If lung cancer is suspected as a result of a screening procedure (CT, MRI or PET scan), a small piece of tissue from the lung must be examined under a microscope to look for cancer cells. Called a biopsy, this procedure can be performed in different ways. In some cases, the doctor passes a needle through the skin into the lungs to remove a small piece of tissue; this procedure is often called a needle biopsy.

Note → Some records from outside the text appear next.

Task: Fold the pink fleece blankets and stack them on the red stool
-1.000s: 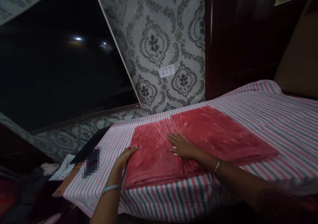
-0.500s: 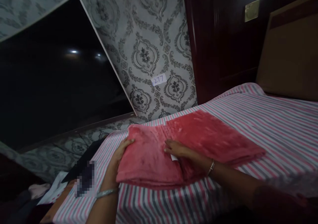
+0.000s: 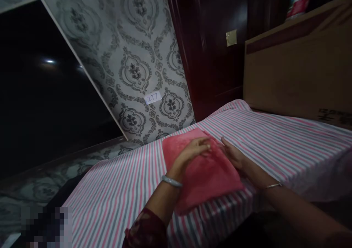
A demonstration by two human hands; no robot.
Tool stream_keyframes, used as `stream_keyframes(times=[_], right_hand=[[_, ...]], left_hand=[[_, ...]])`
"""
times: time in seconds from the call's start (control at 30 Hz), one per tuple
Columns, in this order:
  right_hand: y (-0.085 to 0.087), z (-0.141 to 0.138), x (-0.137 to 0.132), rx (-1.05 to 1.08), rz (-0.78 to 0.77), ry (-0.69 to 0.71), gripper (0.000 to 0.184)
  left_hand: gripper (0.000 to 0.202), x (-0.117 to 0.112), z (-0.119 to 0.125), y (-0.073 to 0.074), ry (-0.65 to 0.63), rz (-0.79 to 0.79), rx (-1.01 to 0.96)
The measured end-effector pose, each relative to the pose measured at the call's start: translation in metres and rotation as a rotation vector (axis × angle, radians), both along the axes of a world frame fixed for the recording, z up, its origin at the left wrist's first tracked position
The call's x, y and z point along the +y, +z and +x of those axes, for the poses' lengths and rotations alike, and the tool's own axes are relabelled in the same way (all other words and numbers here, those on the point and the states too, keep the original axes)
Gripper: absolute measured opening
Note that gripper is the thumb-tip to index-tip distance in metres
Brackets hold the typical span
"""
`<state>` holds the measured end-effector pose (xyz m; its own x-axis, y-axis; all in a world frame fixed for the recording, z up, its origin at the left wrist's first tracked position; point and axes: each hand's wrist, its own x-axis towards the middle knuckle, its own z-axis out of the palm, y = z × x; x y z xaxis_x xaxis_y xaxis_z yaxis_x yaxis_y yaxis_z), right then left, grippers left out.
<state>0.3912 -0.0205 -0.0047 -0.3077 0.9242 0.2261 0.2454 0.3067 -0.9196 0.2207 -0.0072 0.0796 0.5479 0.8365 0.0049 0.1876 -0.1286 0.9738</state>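
A folded coral-pink plush cloth (image 3: 203, 178) lies on a striped sheet (image 3: 123, 189), its near edge close to the front of the bed-like surface. My left hand (image 3: 192, 150) rests over the upper middle of the cloth, fingers stretched toward the right and slightly blurred. At the cloth's right edge is my right hand (image 3: 233, 156), thumb raised and palm turned toward the fold. Its other fingers are partly hidden and smeared. Neither hand visibly grips the fabric.
A large cardboard box (image 3: 297, 68) stands at the back right with a bottle (image 3: 301, 0) on top. A dark screen (image 3: 49, 94) is at the left, before a patterned wall. A paper label (image 3: 153, 97) reads 277. Behind the sheet rises a dark red wooden panel (image 3: 217, 68).
The cloth's left part has been folded over onto the right part, making one smaller bundle. My left hand has moved right with it, my right hand to its right edge. The view has turned right.
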Motion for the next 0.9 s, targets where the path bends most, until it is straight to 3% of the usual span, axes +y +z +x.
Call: stream_keyframes(times=[0.07, 0.13, 0.23, 0.33, 0.43, 0.5, 0.57, 0.63, 0.7, 0.8, 0.9], right_hand=[[-0.005, 0.018, -0.001, 0.156, -0.134, 0.056, 0.081], [-0.010, 0.025, 0.001, 0.286, -0.287, 0.120, 0.075], [-0.013, 0.019, 0.011, 0.386, -0.457, 0.190, 0.055], [-0.001, 0.003, 0.030, 0.437, -0.448, 0.105, 0.032], [0.025, -0.010, 0.055, 0.438, -0.302, -0.044, 0.029], [0.042, -0.010, 0.070, 0.453, -0.187, -0.063, 0.033], [0.047, -0.001, 0.080, 0.435, -0.092, -0.098, 0.036], [0.037, 0.013, 0.083, 0.355, -0.097, -0.184, 0.034], [0.015, 0.029, 0.080, 0.258, -0.184, -0.260, 0.026], [-0.020, 0.047, 0.074, 0.201, -0.269, -0.278, 0.019], [-0.036, 0.052, 0.073, 0.208, -0.293, -0.269, 0.026]], left_hand=[[0.031, 0.000, -0.011, -0.016, 0.105, 0.050, 0.021], [0.026, 0.000, -0.039, -0.025, 0.263, 0.111, 0.025], [0.035, -0.005, -0.096, -0.037, 0.625, 0.183, 0.021], [0.051, -0.016, -0.141, -0.055, 0.844, 0.096, 0.029], [0.064, -0.024, -0.158, -0.076, 0.847, -0.106, -0.077], [0.069, -0.026, -0.155, -0.087, 0.824, -0.196, -0.193], [0.068, -0.026, -0.146, -0.094, 0.812, -0.195, -0.258], [0.068, -0.026, -0.134, -0.097, 0.777, -0.156, -0.291], [0.072, -0.027, -0.124, -0.098, 0.714, -0.140, -0.328], [0.079, -0.030, -0.114, -0.101, 0.631, -0.186, -0.382], [0.079, -0.034, -0.110, -0.104, 0.641, -0.229, -0.434]])
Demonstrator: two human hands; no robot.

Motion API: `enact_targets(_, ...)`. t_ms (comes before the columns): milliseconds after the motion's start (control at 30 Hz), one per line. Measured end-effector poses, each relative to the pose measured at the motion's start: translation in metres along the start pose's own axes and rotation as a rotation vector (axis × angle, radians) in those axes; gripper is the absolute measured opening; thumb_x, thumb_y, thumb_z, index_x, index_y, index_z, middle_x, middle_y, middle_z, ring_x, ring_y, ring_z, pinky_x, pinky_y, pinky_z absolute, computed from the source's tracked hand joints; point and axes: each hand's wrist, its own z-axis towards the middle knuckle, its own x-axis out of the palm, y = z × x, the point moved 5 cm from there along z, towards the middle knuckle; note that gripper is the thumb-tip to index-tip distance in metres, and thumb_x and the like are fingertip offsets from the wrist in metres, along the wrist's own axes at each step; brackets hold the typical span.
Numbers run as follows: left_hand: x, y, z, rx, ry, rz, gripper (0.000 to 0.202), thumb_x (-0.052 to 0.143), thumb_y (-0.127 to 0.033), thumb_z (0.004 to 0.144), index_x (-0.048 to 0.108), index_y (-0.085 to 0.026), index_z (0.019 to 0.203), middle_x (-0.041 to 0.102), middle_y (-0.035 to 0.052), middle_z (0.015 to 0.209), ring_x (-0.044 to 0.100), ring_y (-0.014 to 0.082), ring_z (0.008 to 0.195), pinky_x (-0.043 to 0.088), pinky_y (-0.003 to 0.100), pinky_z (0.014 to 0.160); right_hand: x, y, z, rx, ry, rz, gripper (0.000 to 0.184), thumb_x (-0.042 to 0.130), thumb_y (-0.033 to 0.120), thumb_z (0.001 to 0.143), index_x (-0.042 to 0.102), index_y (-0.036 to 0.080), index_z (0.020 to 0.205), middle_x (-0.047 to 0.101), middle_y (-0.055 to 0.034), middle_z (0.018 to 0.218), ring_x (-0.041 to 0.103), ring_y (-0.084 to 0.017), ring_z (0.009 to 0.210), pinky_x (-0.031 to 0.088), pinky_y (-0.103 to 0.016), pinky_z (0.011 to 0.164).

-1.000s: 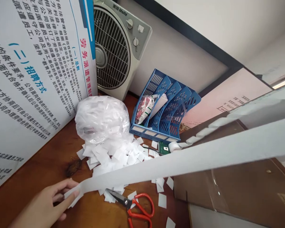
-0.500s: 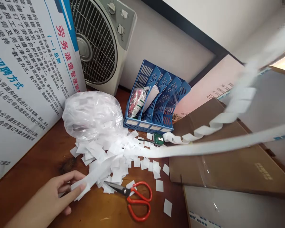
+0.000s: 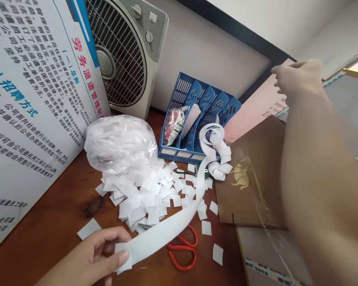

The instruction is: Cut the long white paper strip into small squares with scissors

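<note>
My left hand (image 3: 98,254) is at the lower left, thumb and fingers pinched on the end of a long white paper strip (image 3: 167,230). The strip runs up and right across the wooden desk and ends in loose coils (image 3: 216,147) in front of the blue file rack (image 3: 197,115). It lies over red-handled scissors (image 3: 181,254). My right hand (image 3: 298,77) is raised high at the upper right, smeared by motion, its forearm filling the right side. No strip shows in it. A heap of small white paper squares (image 3: 143,194) lies beside the strip.
A clear plastic bag (image 3: 119,141) full of paper squares sits behind the heap. A printed board (image 3: 32,91) leans at the left and a box fan (image 3: 122,51) stands at the back. Flattened brown cardboard (image 3: 256,178) covers the desk's right side. One square (image 3: 88,229) lies alone near my left hand.
The strip, earlier stretched taut to the right, has dropped and curled into coils by the file rack. My right hand has come into view, lifted high. My left hand moved slightly right with the strip's end.
</note>
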Motion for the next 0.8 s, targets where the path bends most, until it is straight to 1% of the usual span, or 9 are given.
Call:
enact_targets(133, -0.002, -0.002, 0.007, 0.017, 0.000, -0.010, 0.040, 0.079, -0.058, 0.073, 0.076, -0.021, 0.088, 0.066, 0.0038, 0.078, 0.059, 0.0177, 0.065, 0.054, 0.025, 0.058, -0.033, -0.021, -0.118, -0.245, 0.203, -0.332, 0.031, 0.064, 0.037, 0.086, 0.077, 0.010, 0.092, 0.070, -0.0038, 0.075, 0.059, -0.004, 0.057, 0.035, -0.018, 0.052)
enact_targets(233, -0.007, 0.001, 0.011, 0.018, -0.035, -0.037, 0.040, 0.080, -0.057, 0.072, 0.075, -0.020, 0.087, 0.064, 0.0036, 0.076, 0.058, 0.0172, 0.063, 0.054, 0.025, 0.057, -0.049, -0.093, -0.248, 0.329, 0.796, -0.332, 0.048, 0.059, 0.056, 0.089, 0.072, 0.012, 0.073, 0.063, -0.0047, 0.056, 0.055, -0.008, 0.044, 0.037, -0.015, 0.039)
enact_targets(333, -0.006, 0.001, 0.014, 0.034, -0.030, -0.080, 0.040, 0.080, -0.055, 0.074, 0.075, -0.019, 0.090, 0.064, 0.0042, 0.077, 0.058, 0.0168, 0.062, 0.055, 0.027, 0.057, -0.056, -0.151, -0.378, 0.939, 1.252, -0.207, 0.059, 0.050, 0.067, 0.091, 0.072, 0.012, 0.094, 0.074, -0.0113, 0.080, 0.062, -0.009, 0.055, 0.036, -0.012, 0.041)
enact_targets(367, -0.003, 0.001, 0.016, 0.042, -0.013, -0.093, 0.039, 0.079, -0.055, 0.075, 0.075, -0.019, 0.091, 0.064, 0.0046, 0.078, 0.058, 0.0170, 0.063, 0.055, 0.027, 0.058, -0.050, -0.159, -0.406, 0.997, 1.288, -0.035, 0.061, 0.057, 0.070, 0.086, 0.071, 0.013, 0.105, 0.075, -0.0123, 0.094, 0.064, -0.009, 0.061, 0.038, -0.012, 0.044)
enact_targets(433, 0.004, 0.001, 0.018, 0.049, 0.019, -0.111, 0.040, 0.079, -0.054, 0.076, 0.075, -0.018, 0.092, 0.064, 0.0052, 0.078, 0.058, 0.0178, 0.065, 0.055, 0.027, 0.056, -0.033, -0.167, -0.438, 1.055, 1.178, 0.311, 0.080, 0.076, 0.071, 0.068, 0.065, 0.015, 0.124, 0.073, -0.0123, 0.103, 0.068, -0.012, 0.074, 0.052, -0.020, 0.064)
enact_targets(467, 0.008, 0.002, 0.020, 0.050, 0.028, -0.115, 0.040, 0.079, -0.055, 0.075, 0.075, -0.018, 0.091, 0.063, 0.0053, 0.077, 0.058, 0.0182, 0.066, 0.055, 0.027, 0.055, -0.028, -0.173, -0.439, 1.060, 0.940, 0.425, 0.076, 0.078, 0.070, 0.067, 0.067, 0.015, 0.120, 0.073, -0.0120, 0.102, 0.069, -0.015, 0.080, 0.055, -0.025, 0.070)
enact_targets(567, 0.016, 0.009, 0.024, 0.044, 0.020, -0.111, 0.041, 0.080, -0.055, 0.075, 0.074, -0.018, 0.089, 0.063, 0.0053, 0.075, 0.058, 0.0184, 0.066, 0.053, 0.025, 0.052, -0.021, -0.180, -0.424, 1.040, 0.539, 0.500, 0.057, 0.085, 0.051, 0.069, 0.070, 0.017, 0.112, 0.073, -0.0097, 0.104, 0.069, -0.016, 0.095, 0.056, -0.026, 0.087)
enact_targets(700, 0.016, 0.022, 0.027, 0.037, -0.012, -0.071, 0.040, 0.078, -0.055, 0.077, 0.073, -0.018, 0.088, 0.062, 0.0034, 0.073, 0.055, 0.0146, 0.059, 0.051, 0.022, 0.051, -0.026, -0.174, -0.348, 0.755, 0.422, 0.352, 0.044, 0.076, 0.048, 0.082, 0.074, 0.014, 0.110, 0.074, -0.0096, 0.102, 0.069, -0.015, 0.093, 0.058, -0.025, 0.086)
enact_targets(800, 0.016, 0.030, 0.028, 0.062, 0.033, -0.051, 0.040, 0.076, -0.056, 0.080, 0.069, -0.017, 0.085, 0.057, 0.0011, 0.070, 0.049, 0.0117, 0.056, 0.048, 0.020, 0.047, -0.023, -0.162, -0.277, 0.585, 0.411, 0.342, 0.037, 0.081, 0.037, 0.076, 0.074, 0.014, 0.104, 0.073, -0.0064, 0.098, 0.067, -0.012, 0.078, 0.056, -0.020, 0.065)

In other cases, a biopsy may be done during a bronchoscopy. With the patient under sedation, the doctor inserts a small tube through the mouth or nose and into the lungs. The tube, which has a light, small camera and a surgical instrument on the end, allows the doctor to see inside the lung and remove a small tissue sample.

If cancer cells are found in the tissue sample, a genetic test may be performed. The information obtained from the test can help doctors choose the best treatment.

Pathologists (doctors who identify diseases by studying cells and tissues under a microscope) and geneticists (scientists with special training in the study of genes) can give your doctor the information he or she needs to tailor a treatment that will be most effective. These specialists can determine the distinct characteristics of each lung cancer: the tumor type (NSCLC or SCLC, for example); how far it has advanced (its stage); and the mutations (gene changes) that cause or “drive” the cancer.